§ What is expected: Look below for the lines from the one with "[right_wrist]" to the one with "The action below", and copy exactly those lines, both ends included.

§ Recorded data:
########
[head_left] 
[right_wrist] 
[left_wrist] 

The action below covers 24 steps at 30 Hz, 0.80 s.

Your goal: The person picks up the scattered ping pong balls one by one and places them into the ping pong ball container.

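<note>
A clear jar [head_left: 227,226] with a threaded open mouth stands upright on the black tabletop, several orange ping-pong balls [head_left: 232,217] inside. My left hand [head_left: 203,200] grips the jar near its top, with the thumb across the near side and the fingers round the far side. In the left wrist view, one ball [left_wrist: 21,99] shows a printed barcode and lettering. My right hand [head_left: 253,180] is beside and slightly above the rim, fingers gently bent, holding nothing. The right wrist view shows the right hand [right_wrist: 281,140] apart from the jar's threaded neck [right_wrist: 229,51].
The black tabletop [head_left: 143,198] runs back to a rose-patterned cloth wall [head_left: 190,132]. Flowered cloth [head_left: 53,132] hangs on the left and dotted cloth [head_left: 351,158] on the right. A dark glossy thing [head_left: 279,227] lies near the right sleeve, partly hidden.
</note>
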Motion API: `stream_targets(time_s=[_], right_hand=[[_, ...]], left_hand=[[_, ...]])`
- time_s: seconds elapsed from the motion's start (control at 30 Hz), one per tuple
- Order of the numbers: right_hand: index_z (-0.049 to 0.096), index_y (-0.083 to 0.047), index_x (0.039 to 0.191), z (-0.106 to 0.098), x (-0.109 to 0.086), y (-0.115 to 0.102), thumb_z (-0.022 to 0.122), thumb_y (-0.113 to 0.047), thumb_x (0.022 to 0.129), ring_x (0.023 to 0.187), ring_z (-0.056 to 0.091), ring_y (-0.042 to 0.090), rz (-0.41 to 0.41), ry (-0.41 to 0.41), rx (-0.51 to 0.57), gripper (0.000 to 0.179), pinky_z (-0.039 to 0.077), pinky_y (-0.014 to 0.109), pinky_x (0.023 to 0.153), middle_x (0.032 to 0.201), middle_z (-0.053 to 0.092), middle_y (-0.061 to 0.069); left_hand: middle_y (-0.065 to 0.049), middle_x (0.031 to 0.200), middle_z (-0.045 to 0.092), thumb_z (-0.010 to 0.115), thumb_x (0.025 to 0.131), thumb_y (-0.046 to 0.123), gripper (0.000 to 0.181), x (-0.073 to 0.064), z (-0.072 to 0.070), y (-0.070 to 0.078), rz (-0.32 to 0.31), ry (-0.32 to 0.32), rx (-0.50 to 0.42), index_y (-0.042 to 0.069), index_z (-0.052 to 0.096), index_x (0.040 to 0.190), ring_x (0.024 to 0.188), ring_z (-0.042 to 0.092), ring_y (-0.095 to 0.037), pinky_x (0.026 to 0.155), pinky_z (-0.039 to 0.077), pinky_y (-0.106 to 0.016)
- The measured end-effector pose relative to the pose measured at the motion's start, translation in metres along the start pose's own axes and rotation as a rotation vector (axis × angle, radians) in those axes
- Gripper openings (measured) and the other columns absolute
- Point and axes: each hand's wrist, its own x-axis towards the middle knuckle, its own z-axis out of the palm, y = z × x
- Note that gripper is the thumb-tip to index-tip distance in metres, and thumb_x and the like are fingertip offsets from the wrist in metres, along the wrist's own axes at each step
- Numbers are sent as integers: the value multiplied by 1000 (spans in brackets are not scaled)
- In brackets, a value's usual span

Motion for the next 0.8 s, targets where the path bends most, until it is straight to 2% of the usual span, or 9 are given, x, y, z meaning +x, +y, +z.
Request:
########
§ Solution:
[right_wrist] 
[left_wrist] 

The action below covers 24 steps at 30 Hz, 0.80 s.

With this, the exercise is complete.